*Instructions to follow*.
Set down the whole listing below exactly. The pictures stay out.
[[ Information shown, beginning ]]
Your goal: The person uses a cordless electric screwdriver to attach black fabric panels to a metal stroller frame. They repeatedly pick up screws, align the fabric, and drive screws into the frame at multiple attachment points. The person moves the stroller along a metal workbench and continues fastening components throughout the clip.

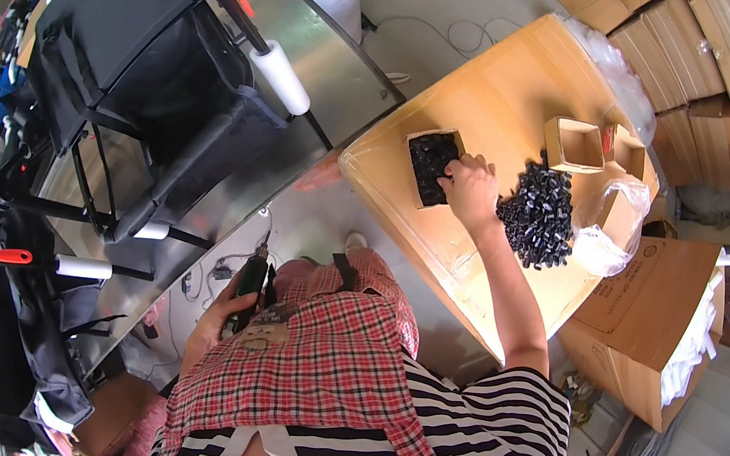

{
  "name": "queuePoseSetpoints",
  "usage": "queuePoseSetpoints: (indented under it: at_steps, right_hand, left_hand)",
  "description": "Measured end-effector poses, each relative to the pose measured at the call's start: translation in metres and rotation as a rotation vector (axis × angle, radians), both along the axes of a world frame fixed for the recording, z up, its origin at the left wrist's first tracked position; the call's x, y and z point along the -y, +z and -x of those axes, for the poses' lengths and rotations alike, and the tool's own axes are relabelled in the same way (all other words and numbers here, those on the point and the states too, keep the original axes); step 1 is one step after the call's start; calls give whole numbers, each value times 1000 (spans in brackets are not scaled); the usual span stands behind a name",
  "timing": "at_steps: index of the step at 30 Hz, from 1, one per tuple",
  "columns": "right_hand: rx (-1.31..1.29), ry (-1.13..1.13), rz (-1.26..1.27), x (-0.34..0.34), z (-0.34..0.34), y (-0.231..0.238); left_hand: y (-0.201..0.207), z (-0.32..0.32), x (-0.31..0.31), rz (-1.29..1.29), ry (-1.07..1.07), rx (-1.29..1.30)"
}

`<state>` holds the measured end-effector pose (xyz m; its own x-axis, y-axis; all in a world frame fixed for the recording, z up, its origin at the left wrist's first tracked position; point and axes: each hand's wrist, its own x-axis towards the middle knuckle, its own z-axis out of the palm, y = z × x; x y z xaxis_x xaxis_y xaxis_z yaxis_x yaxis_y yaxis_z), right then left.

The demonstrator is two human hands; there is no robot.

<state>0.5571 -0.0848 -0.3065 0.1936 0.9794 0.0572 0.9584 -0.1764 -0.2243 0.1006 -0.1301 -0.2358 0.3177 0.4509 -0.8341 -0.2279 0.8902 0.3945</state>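
Observation:
My left hand (220,312) is wrapped round a dark, slim power screwdriver (253,275), its bit pointing away from me beside the metal bench. At the right, my right hand (474,190) reaches over the edge of a small open cardboard box (452,137) holding small black parts (428,163). The fingers of that hand are bent together at the box's right side, and whatever is between them is hidden. Just right of the hand lies a loose pile of small black plastic pieces (538,219) on a large cardboard-covered surface (478,84).
Two small open boxes (576,149) and a clear plastic bag (605,247) sit past the pile. A folding frame with black fabric (143,31) and white foam grips rests on the metal bench (320,30) at left. Large cartons (649,302) stand at right.

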Motion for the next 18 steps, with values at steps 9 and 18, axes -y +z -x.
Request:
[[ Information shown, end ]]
*Task solution*.
Your goal: The person uses a cordless electric screwdriver to attach black fabric panels to a metal stroller frame. They repeatedly pick up screws, align the fabric, and drive screws into the frame at multiple attachment points. The person moves the stroller along a metal workbench and continues fastening components throughout the clip.


{
  "name": "queuePoseSetpoints",
  "usage": "queuePoseSetpoints: (indented under it: at_steps, right_hand, left_hand)",
  "description": "Measured end-effector poses, each relative to the pose measured at the call's start: translation in metres and rotation as a rotation vector (axis × angle, radians), both along the axes of a world frame fixed for the recording, z up, its origin at the left wrist's first tracked position; the call's x, y and z point along the -y, +z and -x of those axes, for the poses' lengths and rotations alike, and the tool's own axes are relabelled in the same way (all other words and numbers here, those on the point and the states too, keep the original axes); step 1 is one step after the call's start; calls give whole numbers, each value times 1000 (spans in brackets are not scaled); the usual span stands behind a name",
  "timing": "at_steps: index of the step at 30 Hz, from 1, one per tuple",
  "columns": "right_hand: rx (-1.31..1.29), ry (-1.13..1.13), rz (-1.26..1.27), x (-0.34..0.34), z (-0.34..0.34), y (-0.231..0.238); left_hand: y (-0.201..0.207), z (-0.32..0.32), x (-0.31..0.31), rz (-1.29..1.29), ry (-1.07..1.07), rx (-1.29..1.30)"
}

`<state>` holds the measured end-effector pose (xyz m; its own x-axis, y-axis; all in a world frame fixed for the recording, z up, its origin at the left wrist's first tracked position; point and axes: each hand's wrist, its own x-axis towards the middle knuckle, its own z-axis out of the palm, y = z × x; x y z xaxis_x xaxis_y xaxis_z yaxis_x yaxis_y yaxis_z), right then left.

The demonstrator is two human hands; there is no robot.

<state>0.5571 -0.0848 -0.3065 0.1936 0.9794 0.0572 0.9584 -0.1764 -0.2243 0.1006 -0.1301 -0.2358 0.3177 0.4509 -0.8341 -0.2279 0.8902 0.3945</state>
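Observation:
My left hand (220,312) is wrapped round a dark, slim power screwdriver (253,275), its bit pointing away from me beside the metal bench. At the right, my right hand (474,190) reaches over the edge of a small open cardboard box (452,137) holding small black parts (428,163). The fingers of that hand are bent together at the box's right side, and whatever is between them is hidden. Just right of the hand lies a loose pile of small black plastic pieces (538,219) on a large cardboard-covered surface (478,84).
Two small open boxes (576,149) and a clear plastic bag (605,247) sit past the pile. A folding frame with black fabric (143,31) and white foam grips rests on the metal bench (320,30) at left. Large cartons (649,302) stand at right.
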
Motion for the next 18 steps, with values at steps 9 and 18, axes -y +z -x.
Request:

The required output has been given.